To my knowledge there is a significant number of Independent readers who were11 to 17 years old between April 1962 and March 1982 who spent a 13-day educational cruise on one of four British India Steam Navigation Company's ships, Dunera, Devonia, Nevada and Uganda.
For many it was their first occasion away from home. Ship-schools gave them the opportunity of visiting foreign parts, and returning to the safety of ships' cafeterias and dormitories in the care of their own schoolteachers. More than a million pupils benefited.

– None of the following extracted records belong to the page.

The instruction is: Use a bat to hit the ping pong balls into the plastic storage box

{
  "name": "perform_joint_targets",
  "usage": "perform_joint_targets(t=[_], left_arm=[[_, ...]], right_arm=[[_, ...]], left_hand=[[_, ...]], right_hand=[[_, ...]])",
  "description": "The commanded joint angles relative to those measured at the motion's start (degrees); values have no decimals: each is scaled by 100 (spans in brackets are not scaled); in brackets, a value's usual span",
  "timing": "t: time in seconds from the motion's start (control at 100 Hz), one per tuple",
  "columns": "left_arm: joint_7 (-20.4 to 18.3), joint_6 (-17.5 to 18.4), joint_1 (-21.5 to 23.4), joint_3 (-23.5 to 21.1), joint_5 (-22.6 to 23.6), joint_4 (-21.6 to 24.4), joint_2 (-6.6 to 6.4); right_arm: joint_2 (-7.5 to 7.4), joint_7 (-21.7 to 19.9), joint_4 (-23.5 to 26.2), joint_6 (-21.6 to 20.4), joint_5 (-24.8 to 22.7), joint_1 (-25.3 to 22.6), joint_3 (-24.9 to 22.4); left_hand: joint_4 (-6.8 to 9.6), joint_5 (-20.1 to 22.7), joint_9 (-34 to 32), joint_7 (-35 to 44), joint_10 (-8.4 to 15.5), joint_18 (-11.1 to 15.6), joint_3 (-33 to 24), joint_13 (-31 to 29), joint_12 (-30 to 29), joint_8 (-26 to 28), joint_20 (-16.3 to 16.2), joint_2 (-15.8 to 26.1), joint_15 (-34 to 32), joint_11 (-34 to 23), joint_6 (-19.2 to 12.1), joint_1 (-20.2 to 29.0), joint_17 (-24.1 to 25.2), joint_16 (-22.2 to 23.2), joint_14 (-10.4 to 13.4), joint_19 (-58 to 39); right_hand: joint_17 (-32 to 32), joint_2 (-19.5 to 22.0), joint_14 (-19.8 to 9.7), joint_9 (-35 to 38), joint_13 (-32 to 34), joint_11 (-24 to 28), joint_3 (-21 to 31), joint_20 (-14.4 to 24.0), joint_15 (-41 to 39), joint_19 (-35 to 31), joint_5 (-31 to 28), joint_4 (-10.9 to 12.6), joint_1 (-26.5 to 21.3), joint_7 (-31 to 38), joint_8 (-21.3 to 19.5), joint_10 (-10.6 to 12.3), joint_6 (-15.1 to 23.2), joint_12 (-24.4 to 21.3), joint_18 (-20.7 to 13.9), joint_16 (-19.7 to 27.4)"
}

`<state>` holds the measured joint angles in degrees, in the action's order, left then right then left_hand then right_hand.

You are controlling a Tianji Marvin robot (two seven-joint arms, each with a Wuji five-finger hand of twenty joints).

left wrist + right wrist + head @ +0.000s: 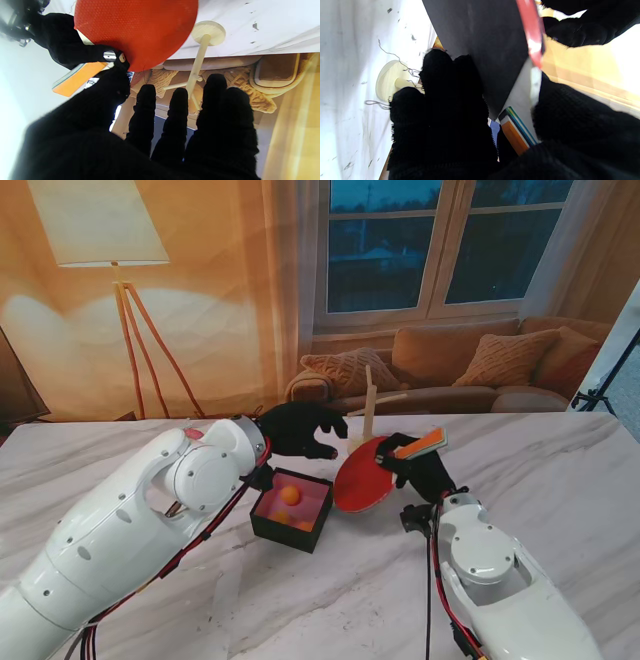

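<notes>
Dusk window (pixel 447 245), tan cushioned sofa (pixel 450 375), lit floor lamp (pixel 100 225)

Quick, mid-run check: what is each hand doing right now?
Left hand: open, fingers apart, holding nothing, above the box's far side.
Right hand: shut on the bat at its handle.

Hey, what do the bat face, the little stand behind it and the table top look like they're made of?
Bat: red face looks like pimpled rubber, matte, with a fine dot texture in the left wrist view; its other face is plain black. Stand: pale unpainted wood, judging by its round base and dowel post. Table: white with grey veins, like marble or a marble-look laminate; I cannot tell which.
</notes>
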<state>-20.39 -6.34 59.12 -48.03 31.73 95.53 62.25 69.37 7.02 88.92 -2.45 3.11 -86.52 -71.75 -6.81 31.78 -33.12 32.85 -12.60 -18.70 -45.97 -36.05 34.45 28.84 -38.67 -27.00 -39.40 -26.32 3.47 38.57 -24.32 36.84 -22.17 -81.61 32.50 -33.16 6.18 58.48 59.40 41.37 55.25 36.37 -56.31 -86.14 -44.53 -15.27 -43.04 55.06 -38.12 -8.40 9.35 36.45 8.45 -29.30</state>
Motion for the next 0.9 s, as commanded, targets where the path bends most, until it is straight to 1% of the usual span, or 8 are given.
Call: perform_joint_targets(t=[0.0,0.21,0.31,0.37,0.49,0.59,0.66,0.89], left_arm=[[-86,-28,104,-97,79,54,-69],[-141,-66,527,-514,454,263,-146],[-171,-115,739,-719,578,351,-174],[-199,-146,848,-821,617,402,-189],[-157,-128,1084,-1040,777,502,-203],[-146,-125,1313,-1257,885,615,-220],[-186,-155,1484,-1403,934,721,-235],[-63,-122,2050,-1853,1242,976,-243]], right_arm=[[-7,-52,-80,21,-39,-66,-57],[-53,-176,-168,18,-155,-92,-192],[-77,-252,-199,36,-210,-97,-245],[-98,-334,-231,66,-238,-95,-267],[-156,-549,-323,109,-336,-92,-297],[-174,-611,-381,163,-383,-96,-326],[-177,-600,-447,163,-459,-74,-332],[-160,-547,-586,277,-511,0,-361]], left_hand=[[177,-42,89,-47,6,128,65,124,-116,0,-110,86,-26,-40,76,-63,109,17,-354,40],[174,4,98,-60,-6,117,177,301,-133,23,-90,194,18,-11,116,-67,463,59,-276,268],[180,29,166,-80,-34,89,247,548,-165,30,-22,239,189,56,152,-39,828,34,-241,567],[186,38,244,-117,-36,67,340,806,-198,27,53,293,398,123,179,-7,1175,-11,-202,863],[200,17,403,-214,-22,39,509,1067,-266,4,173,395,697,259,194,-14,1487,-95,-109,1215],[208,-15,491,-364,-18,22,672,1330,-347,-37,382,484,1003,386,206,32,1931,-196,-55,1700],[222,-20,565,-424,-21,51,759,1461,-420,-44,440,533,1147,494,224,72,2151,-239,-13,1917],[236,-6,626,-540,2,68,884,1571,-607,-53,458,598,1384,699,236,95,2285,-321,37,2194]], right_hand=[[-27,621,-518,130,-249,26,587,56,83,-69,-1064,167,-646,654,-214,1175,370,-29,-277,-12],[-40,619,-507,127,-251,29,585,55,77,-70,-1058,166,-644,652,-208,1152,350,-30,-270,-17],[-41,626,-506,122,-247,25,574,55,75,-72,-1032,163,-637,632,-190,1136,344,-34,-264,-19],[-50,626,-500,110,-264,17,566,55,82,-72,-1012,161,-633,611,-167,1127,333,-39,-260,-18],[-64,617,-487,82,-273,-6,560,53,86,-66,-968,156,-622,566,-111,1107,322,-49,-255,-18],[-101,627,-468,51,-294,-27,553,52,89,-56,-939,153,-625,538,-58,1077,293,-54,-254,-20],[-101,620,-476,45,-291,-33,539,55,84,-60,-911,150,-619,520,-15,1075,301,-55,-261,-23],[-122,617,-472,-34,-322,-89,516,63,94,-62,-780,138,-593,462,125,1038,291,-75,-255,-22]])
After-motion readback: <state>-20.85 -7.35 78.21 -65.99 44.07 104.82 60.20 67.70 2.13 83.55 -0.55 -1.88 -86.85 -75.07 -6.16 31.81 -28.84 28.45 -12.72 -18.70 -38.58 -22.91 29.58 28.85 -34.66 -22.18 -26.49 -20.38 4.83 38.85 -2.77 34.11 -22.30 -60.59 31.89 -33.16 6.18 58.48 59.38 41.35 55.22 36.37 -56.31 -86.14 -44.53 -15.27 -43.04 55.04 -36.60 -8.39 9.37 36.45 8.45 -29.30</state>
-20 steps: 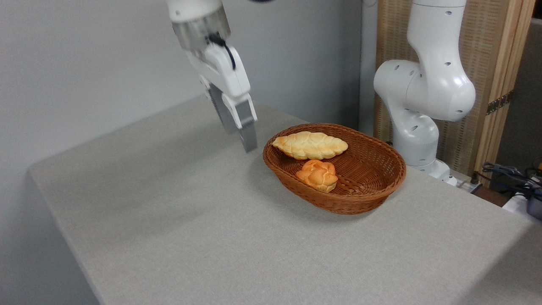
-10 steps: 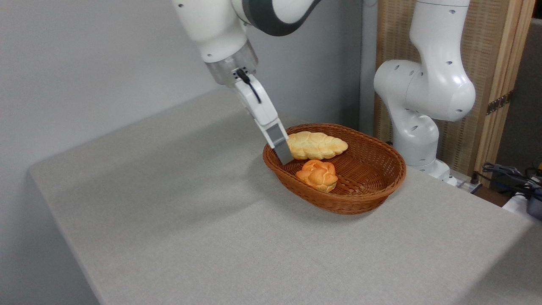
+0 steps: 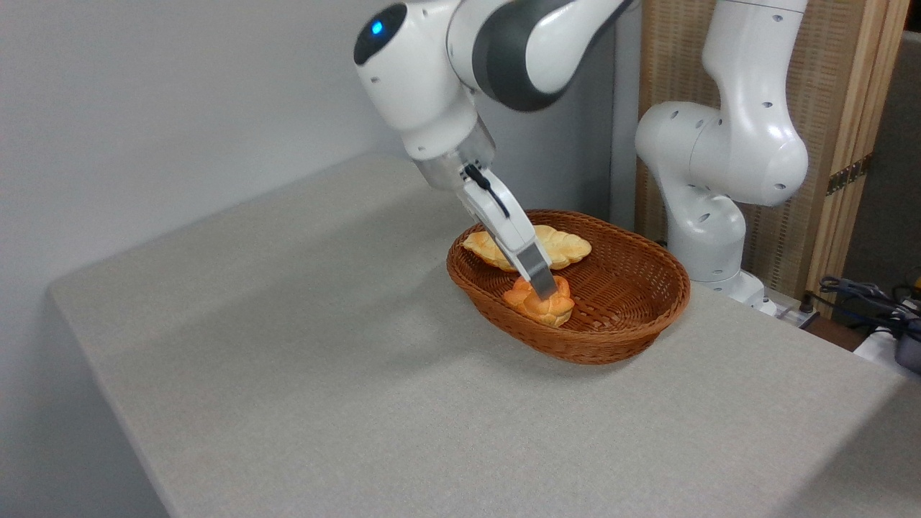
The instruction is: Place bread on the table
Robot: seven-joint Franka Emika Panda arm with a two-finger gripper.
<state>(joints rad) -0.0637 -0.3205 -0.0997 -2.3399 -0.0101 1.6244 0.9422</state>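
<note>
The bread (image 3: 541,305), a small glossy orange knotted bun, lies in the near part of a brown wicker basket (image 3: 611,338) on the grey table (image 3: 324,374). My gripper (image 3: 548,289) reaches down at a slant into the basket, right at the bun's top. Its near finger (image 3: 536,267) crosses in front of the bun's upper middle, and the far finger is hidden behind it. The gripper looks open, and the bun rests on the basket floor.
A longer pale-yellow braided loaf (image 3: 565,247) lies at the back of the basket, partly behind my gripper. The arm's white base (image 3: 709,216) stands behind the basket, before a wooden screen. Cables (image 3: 863,295) lie at the far right edge.
The arm has swung right and down, from above the table left of the basket, over its rim, onto the orange bun. Both breads have stayed where they were.
</note>
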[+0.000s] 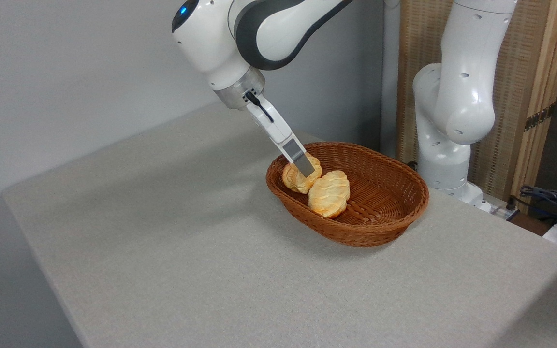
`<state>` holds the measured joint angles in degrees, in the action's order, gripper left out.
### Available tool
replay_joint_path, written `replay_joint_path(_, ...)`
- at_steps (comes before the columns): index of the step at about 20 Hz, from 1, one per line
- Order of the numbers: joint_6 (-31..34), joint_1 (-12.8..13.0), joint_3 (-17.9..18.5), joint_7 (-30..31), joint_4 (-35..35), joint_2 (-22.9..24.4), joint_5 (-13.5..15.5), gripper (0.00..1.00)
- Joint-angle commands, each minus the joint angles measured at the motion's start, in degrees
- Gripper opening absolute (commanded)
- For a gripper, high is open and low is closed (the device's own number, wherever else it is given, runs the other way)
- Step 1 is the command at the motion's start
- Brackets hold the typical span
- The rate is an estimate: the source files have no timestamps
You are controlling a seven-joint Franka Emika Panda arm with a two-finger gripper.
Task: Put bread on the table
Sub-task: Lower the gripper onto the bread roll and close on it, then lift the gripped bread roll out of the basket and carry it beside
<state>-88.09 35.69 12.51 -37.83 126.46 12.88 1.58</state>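
Note:
The bread (294,180), a small knobbly golden-brown roll, lies at the left end of the brown wicker basket (385,220), against its wall. My gripper (308,170) reaches down at a slant from the upper left into the basket. Its near finger (302,162) lies flat across the front of the bread, and the other finger is hidden behind it. The fingers straddle the roll, but how tightly they close does not show. The table (172,241) has a plain grey-beige top and carries the basket on its right half.
A longer oval roll (329,193) with a pale ridged top lies in the basket just right of the bread. The arm's white base (447,145) stands behind the basket. Cables (549,198) lie past the table's right edge.

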Motion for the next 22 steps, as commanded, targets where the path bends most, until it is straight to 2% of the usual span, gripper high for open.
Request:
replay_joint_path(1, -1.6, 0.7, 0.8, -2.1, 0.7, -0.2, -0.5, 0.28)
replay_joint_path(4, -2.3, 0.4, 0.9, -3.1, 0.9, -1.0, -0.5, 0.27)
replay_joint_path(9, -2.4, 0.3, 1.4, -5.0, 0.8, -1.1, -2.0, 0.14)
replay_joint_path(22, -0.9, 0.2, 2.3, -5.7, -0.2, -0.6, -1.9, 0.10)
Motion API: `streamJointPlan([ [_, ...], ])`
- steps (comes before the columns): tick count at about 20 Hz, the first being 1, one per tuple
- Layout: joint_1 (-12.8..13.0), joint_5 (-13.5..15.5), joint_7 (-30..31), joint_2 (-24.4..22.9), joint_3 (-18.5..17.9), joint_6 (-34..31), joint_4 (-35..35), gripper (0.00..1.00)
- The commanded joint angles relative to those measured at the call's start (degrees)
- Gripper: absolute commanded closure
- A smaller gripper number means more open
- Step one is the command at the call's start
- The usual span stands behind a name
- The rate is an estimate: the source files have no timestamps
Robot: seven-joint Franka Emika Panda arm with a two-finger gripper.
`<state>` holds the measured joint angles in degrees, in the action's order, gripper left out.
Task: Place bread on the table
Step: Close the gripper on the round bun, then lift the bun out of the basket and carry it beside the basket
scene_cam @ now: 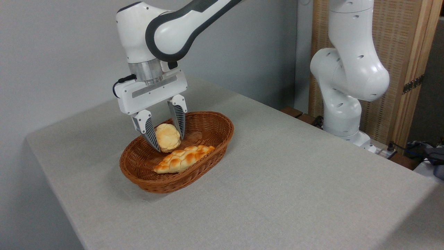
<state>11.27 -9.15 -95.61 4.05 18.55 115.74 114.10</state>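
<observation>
So the gripper (pixel 168 139) is pinching the bread (pixel 167 137) between both fingers, jaws closed snug on its sides, and it's sitting just over the braided loaf (pixel 184 159) inside the basket (pixel 222 137). Looks like the pick-up step; next it's needing a lift clear of the rim, then over to bare table (pixel 295 180).

I see the table (pixel 295 180), a big rectangle under plain light grey-beige cloth. From my view, only a brown oval wicker basket (pixel 222 137) sits directly on it, toward the left half, well back from the near edge and the right corner.
</observation>
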Motion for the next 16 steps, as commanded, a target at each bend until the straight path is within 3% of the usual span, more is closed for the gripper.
streamJointPlan([
  [1, 0.0, 0.4, -0.5, -0.9, 0.1, 0.5, 0.4, 0.62],
  [13, -0.7, 1.1, -1.0, -2.0, -0.5, -0.2, -1.1, 0.62],
  [16, -1.3, 1.9, -1.1, -2.2, -1.9, -4.5, -4.9, 0.62],
])
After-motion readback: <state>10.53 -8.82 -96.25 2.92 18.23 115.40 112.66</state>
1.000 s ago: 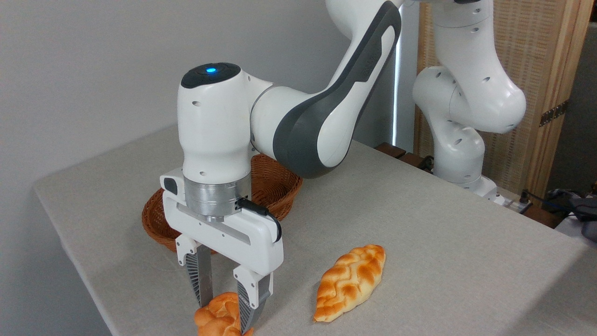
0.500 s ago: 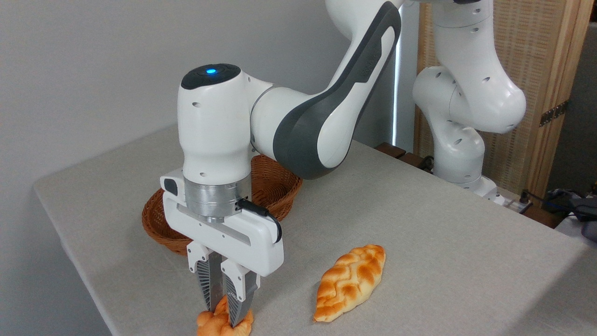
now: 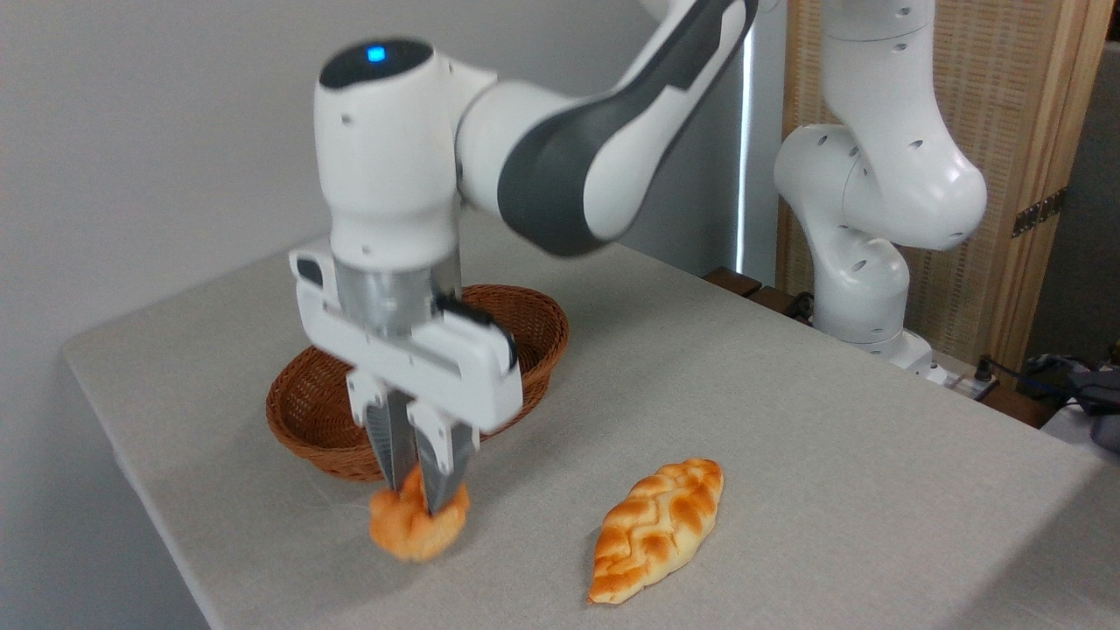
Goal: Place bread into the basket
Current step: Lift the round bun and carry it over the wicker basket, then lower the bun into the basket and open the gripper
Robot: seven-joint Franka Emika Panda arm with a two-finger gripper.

Quite simply this would not have happened without the frenetic energy of BI's cruising manager, John Rees, and his colleagues. Week in, week out, from October 1961 until May 1970, Rees not only organised itineraries to Coruña, Gibraltar, Lisbon, Madeira, Tenerife, many Mediterranean ports, Bergen, Oslo, Copenhagen, Hamburg, Amsterdam, and Baltic ports including Leningrad; he also legged it round local education authority HQs, headmasters and schools, persuading them – with a combination of tact, charm and the convincing authority of a merchant marine navigating officer – to send parties of pupils on cruises with a serious educational content.
After 1970, along with Michael Wheeler, Rees set up New World Educational Cruises for BI, successfully recruiting Canadian high school groups to fly to Europe to join Nevada and Uganda. This involved crossing the Atlantic 88 times in a decade.
Daniel John Gilbert Rees, merchant navy officer and shipping line executive: born Pembroke 14 December 1932; married Eunice Dowling (four sons); died Chappel, Essex 13 December 2011.